According to traditional Indian accounts, the kings Harihara and Bukka, the co-founders of the Vijayanagara Samrajya, are said to have handed over their kingdom, through Acharya Vidyaranya, to the deity Virupaksha at Vidyanagara (Hampi) and subsequently ruled their kingdom on the deity’s behalf. The same is recorded of the Gajapati kings of Orissa, at least from the time of Anangabhimadeva in the 12th Century, who referred to their kingdom as Purushottama Samrajya and themselves as Purushottama-sevakas, the servants of Sri Jagannatha. The Rajas of Thiruvanantapuram have traditionally called themselves as Padmanabha-dasas, the primary servants of the deity Padmanabhaswami at Thiruvanathapuram. On 3rd January 1750, Raja Martanda Varma made a public avowal of this relation when he made the celebrated Thrippati Danam of the entire kingdom in favour of in favour Sri Padmanabha Perumal.2

The duty of the kings with respect to temples: Dana (Gift) and Palana (Protection)

The main function of the kings or the state in the Indian tradition, in relation to temples and other religious institutions, was dana, making gifts and endowments, and palana, protection. Dana was not anything special to the kings, the records show that a large cross section of society made lavish donations to the temples, mathams and chatrams.

The dharmasastras lay down that that a king, whenever he makes a gift, should make a sasana, a written record, for the benefit of future kings. Thus, it is no wonder that most of the epigraphs and other records that have come down to us from ancient times are indeed records of such gifts made by kings and others for temples and other religious and charitable purposes. These have served as one of the major sources of historical information on state and society in India.

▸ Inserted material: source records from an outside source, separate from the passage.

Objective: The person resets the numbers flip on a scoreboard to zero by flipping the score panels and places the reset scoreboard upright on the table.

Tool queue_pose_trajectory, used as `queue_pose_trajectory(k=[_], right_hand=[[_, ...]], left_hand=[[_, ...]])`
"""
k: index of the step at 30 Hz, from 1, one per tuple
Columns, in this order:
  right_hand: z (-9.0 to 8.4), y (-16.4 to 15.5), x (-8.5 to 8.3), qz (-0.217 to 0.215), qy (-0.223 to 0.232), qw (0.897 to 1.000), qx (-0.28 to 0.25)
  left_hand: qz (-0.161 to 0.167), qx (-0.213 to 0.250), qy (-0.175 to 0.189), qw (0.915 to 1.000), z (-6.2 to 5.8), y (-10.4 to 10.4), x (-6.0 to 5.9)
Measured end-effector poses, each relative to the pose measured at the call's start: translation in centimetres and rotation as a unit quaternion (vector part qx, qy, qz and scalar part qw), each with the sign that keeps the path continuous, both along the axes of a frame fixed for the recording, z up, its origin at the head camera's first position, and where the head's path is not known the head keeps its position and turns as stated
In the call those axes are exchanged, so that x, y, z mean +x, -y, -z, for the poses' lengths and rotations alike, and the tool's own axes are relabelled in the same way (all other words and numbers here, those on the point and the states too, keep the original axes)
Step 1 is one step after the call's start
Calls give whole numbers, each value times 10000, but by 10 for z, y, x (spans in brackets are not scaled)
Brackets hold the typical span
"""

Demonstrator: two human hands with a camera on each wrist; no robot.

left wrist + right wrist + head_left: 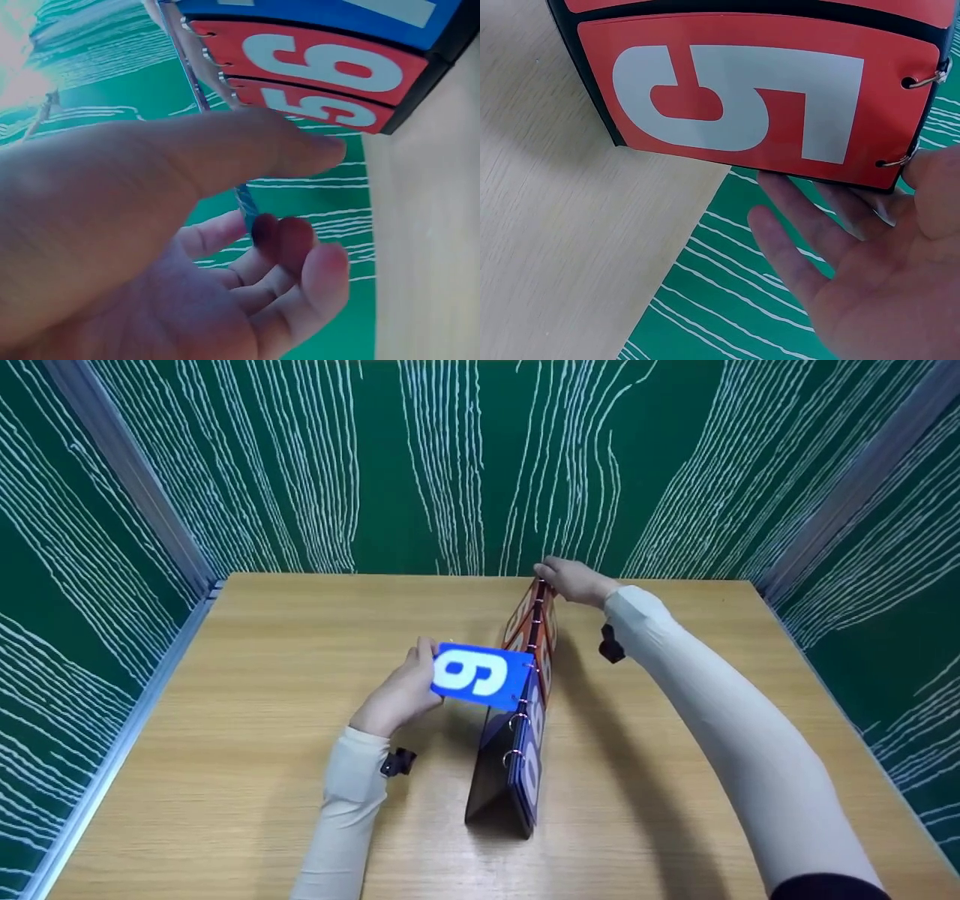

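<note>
A flip scoreboard (pixel 531 780) stands like a tent on the table, its ringed spine running away from me. It carries red number cards (pixel 825 105) at the far end and blue ones nearer. My left hand (pixel 401 691) pinches the outer edge of a blue number card (pixel 487 675), which sticks out leftward from the spine rings and reads 6 or 9 sideways. In the left wrist view that card is nearly edge-on between thumb (pixel 247 146) and fingers. My right hand (pixel 576 580) grips the scoreboard's far top corner; its lower fingers (pixel 787 247) are spread beside the end.
Under the scoreboard is a light wooden table (pixel 300 660). Green walls (pixel 510 472) with white wavy lines rise behind it and at both sides, with grey posts (pixel 135 472) at the corners. Small black devices (pixel 398 762) are strapped near both wrists.
</note>
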State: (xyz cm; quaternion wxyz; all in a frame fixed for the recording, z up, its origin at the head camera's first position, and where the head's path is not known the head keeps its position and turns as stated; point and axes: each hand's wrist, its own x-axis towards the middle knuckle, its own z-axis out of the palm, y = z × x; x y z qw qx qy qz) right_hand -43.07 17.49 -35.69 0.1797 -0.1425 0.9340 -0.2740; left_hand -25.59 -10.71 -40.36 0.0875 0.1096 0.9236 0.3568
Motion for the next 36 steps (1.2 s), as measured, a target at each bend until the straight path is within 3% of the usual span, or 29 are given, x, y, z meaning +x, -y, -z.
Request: queue_pose_trajectory(k=[5,15,20,24,31,36], right_hand=[[-1,0,1,12,76,10000,-46],[0,-2,0,22,117,9999,-61],[-1,-1,0,-44,79,10000,-33],[0,-2,0,-32,66,10000,-64],[1,-1,1,-17,80,9999,-96],[0,-1,0,21,85,9999,-137]], left_hand=[[-258,-151,-220,9993,-13,3,9],[-673,-373,-1365,9877,-34,-3,25],[-853,6,-1961,9769,-44,-10,31],[-709,466,-2361,9680,-50,-14,37],[-715,1402,-2484,9558,-59,-19,47],[-704,1617,-2808,9434,-59,-24,51]])
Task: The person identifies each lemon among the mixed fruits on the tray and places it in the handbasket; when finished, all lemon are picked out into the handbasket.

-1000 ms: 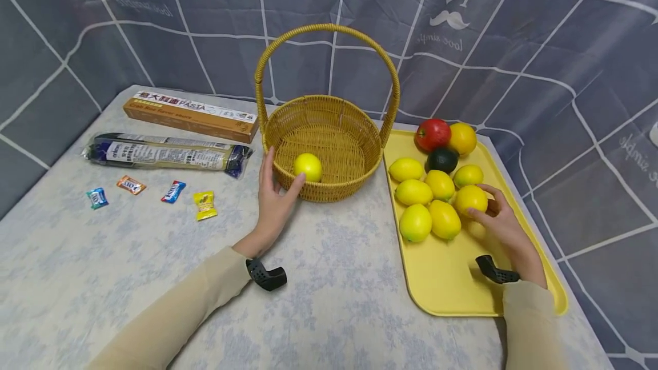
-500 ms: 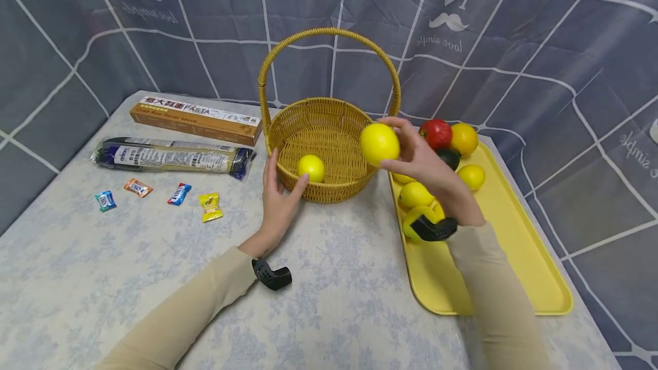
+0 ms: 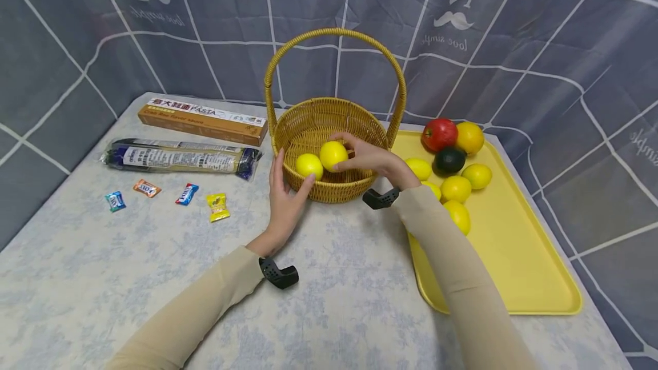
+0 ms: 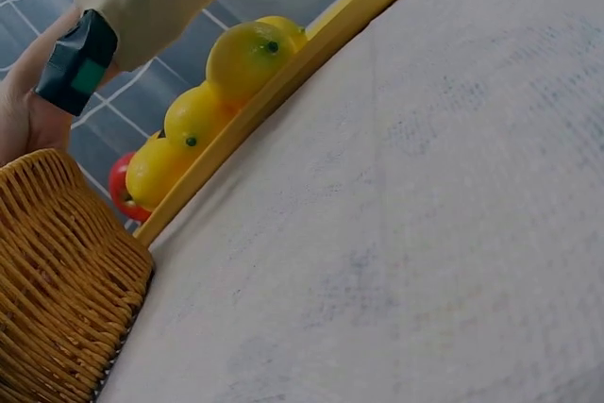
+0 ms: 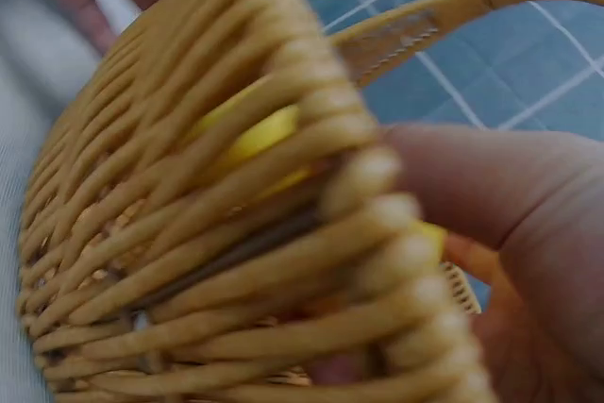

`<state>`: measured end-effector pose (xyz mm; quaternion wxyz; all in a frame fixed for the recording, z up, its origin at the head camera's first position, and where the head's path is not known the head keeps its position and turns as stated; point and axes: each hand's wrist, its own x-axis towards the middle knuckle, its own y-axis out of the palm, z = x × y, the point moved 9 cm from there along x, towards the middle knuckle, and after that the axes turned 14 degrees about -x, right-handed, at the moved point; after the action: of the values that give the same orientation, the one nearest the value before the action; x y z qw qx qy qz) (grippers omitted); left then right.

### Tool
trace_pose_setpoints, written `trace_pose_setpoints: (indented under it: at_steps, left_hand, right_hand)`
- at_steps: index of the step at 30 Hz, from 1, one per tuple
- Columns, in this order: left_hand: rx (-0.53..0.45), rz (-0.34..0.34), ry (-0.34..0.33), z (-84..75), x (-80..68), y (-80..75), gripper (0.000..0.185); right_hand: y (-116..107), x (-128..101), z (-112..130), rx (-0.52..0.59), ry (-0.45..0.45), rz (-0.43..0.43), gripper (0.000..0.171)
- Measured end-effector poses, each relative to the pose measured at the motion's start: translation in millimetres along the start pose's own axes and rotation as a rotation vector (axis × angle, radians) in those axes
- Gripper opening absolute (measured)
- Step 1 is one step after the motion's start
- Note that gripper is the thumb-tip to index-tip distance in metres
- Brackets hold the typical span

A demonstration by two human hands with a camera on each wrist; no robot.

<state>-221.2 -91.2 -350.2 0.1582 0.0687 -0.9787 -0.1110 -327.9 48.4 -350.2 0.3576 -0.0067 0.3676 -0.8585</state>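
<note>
A woven basket (image 3: 339, 192) with a tall arched handle stands mid-table. My left hand (image 3: 285, 207) lies against its front left side, fingers spread straight and the thumb at the rim. Inside the basket, near the front, is a yellow lemon (image 3: 309, 165). My right hand (image 3: 367, 156) reaches over the right rim and holds a second lemon (image 3: 333, 156) between thumb and fingers, close beside the first. The right wrist view shows the basket weave (image 5: 189, 205) up close, hiding most of the held fruit; my right thumb (image 5: 462, 181) is at the rim.
A yellow tray (image 3: 519, 267) on the right carries several lemons (image 3: 456, 189), a red apple-like fruit (image 3: 440, 134), an orange (image 3: 470, 137) and a dark green fruit (image 3: 449, 161). At left lie a pasta box (image 3: 203, 121), a plastic-wrapped pack (image 3: 180, 157) and several small candies (image 3: 218, 206).
My right hand has picked the lemon off the tray and carried it left, down into the basket beside the other lemon. My left hand has stayed against the basket.
</note>
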Motion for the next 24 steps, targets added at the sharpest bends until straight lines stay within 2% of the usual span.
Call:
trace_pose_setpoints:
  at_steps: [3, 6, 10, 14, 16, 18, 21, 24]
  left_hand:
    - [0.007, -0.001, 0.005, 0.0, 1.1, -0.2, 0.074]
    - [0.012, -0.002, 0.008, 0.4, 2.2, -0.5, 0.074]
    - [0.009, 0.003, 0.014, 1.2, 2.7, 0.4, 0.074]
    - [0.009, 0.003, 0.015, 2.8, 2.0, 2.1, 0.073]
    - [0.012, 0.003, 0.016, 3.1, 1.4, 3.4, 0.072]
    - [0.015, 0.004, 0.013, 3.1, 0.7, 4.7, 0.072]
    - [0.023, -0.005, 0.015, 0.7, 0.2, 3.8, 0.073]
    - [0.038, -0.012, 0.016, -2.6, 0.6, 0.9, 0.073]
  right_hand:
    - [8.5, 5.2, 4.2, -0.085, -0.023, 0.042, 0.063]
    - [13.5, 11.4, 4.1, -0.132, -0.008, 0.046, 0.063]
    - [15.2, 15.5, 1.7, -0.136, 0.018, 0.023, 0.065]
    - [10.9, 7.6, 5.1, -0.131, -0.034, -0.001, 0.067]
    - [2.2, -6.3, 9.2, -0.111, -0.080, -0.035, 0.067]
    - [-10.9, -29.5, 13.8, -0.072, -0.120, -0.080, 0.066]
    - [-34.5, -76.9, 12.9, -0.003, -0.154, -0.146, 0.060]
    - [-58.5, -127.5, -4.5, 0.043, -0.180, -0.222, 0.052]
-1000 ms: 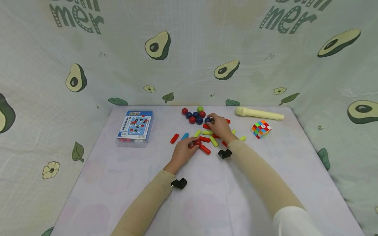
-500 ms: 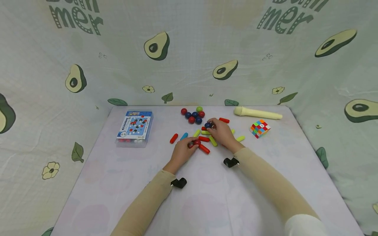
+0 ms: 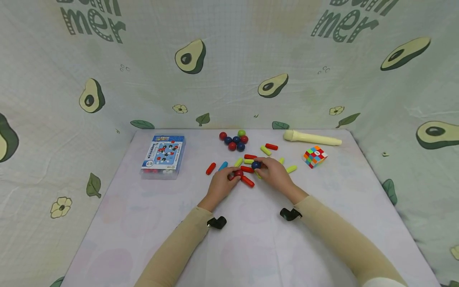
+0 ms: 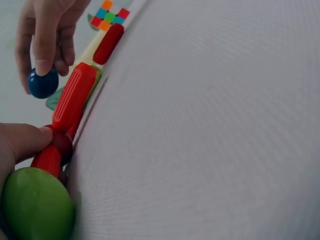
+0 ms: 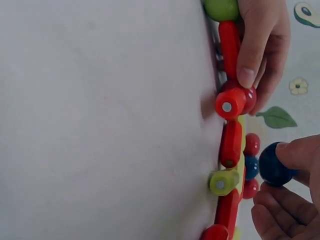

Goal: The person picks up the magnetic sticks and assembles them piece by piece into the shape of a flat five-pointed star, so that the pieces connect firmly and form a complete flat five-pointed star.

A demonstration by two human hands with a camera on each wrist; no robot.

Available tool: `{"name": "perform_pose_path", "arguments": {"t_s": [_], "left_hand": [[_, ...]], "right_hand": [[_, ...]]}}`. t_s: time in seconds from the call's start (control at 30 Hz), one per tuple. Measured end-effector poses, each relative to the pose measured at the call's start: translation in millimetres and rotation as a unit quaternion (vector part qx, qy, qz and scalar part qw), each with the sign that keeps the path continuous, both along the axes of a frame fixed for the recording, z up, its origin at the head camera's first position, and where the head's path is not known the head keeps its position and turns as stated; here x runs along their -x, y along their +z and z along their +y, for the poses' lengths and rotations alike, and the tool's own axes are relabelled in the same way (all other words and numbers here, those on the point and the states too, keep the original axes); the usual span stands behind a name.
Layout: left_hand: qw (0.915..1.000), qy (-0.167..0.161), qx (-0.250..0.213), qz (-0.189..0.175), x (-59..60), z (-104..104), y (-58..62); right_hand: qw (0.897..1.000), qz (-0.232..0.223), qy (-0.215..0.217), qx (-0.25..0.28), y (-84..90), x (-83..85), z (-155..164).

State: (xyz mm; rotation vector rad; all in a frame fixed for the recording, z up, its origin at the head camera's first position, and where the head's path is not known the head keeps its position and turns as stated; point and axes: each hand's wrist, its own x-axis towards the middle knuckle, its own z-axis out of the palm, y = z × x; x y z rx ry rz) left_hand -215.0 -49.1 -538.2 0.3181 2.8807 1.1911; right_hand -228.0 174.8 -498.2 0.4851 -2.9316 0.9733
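Tabletop [image 3: 251, 247] under smooth pale cloth, walled by avocado-print fabric, carries glossy plastic rods and balls; the left hand [image 3: 220, 187] pinches a red ball [image 3: 239, 173] with rods, the right hand [image 3: 276, 174] pinches a blue ball [image 3: 255, 165] just above the rods

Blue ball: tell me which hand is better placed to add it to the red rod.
Right. The right hand already pinches the blue ball beside the red rod; the left hand holds the red-ball piece.

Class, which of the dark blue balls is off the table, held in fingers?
The dark blue ball pinched by the right hand; the other blue balls lie clustered at the table's far edge.
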Motion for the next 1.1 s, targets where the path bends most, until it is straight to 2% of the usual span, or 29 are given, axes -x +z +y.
{"name": "perform_pose_path", "arguments": {"t_s": [0.17, 0.53, 0.7, 1.1], "left_hand": [[1.0, 0.003, 0.006, -0.002, 0.4, -0.1, -0.4], [1.0, 0.003, 0.004, 0.006, 0.5, 0.3, -2.0], [0.9999, 0.0, 0.007, 0.008, 0.6, 0.1, -1.9], [0.9999, -0.001, 0.016, 0.004, 0.4, 1.6, -2.7]], "right_hand": [[1.0, 0.0, 0.003, -0.008, -6.9, -14.3, 2.4], [0.999, -0.053, -0.003, 0.002, -19.5, -42.1, 8.9], [0.998, -0.065, 0.008, 0.012, -23.1, -52.4, 9.9], [0.999, -0.04, 0.018, -0.002, -25.7, -58.9, 5.4]]}}
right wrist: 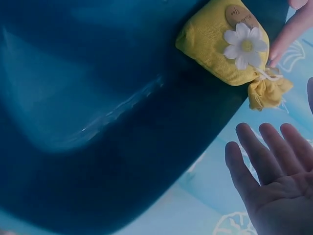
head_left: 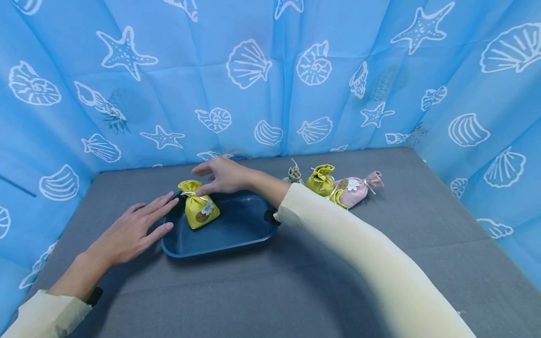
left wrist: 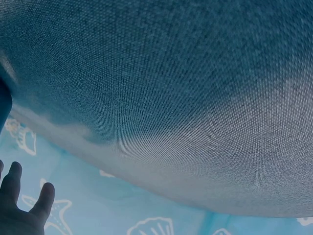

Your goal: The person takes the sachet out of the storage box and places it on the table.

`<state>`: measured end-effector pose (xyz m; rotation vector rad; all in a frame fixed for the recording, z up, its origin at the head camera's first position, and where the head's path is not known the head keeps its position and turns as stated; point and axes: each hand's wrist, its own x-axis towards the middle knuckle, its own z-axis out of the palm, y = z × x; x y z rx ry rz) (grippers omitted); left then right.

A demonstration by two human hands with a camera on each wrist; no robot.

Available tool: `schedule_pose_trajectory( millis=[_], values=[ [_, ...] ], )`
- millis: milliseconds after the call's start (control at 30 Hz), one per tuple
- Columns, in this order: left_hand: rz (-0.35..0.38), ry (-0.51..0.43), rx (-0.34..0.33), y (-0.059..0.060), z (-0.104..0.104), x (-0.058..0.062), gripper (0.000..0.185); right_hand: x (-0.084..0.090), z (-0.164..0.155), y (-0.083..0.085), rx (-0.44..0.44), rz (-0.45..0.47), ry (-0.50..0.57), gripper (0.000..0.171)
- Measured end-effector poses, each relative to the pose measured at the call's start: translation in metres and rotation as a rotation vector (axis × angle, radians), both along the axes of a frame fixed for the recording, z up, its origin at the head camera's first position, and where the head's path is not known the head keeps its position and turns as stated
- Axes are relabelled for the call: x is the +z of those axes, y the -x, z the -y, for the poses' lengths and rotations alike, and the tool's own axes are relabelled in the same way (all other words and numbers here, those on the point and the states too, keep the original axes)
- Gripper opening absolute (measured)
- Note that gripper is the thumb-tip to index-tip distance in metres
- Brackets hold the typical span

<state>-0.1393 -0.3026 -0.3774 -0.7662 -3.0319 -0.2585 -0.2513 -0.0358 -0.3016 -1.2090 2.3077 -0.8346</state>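
Head view: my right hand [head_left: 224, 176], fingers spread, seemingly just touching the yellow sachet [head_left: 198, 210] in the blue tray [head_left: 236, 234]; my left hand [head_left: 131, 232] rests flat, released, at its left rim.

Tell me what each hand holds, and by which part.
Nothing is held. The right hand hovers open by the yellow pouch in the tray; the left hand lies flat.

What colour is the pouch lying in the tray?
Yellow-green pouch, with a white daisy; clearest in the right wrist view.
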Motion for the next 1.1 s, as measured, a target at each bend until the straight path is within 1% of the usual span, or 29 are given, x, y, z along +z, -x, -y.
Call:
schedule_pose_trajectory(
  millis=[267, 500, 600, 767, 900, 1000, 1100],
  values=[
    [0.003, -0.009, -0.001, -0.001, 0.0, 0.0, 0.061, -0.006, 0.012, 0.003, 0.008, 0.052, -0.015, 0.059],
    [-0.022, -0.014, -0.009, -0.001, 0.0, 0.001, 0.06, -0.008, 0.021, 0.004, 0.015, 0.003, -0.031, 0.057],
    [-0.018, -0.012, -0.006, -0.001, 0.0, 0.001, 0.061, -0.008, 0.024, 0.003, 0.006, -0.013, -0.032, 0.055],
    [-0.013, -0.009, -0.007, 0.0, 0.001, -0.001, 0.061, -0.01, 0.028, 0.001, -0.007, -0.064, -0.004, 0.043],
    [-0.011, -0.011, -0.008, 0.0, 0.001, -0.002, 0.061, -0.011, 0.028, 0.001, -0.034, -0.074, 0.045, 0.03],
    [-0.004, -0.013, -0.004, 0.001, 0.002, -0.001, 0.062, -0.011, 0.028, 0.001, -0.053, -0.063, 0.073, 0.026],
    [0.001, -0.012, 0.001, 0.001, 0.002, -0.001, 0.062, -0.012, 0.028, 0.0, -0.066, -0.073, 0.07, 0.025]
  ],
)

A majority of the gifts made by the kings are the so called “grants of lands” and even “grants of entire villages”. Here it is important to realise that kings in Indian tradition have only the right to receive revenue from the land in return for rendering protection; and when a king donates some land or even an entire village, what is being gifted away is only this revenue due to him and nothing else.

If a king wanted to confer ownership of some land on an individual or an institution, he had to first buy the land. The commentary Mitakshara on Yajnavalkya Smriti mentions3 krayena labhdhva. So do several inscriptions which mention how the king first purchased the given property and then gifted it away.4

The glory of Dana: Rajaraja’s endowments to the Great Temple at Thanjavur (c.1010)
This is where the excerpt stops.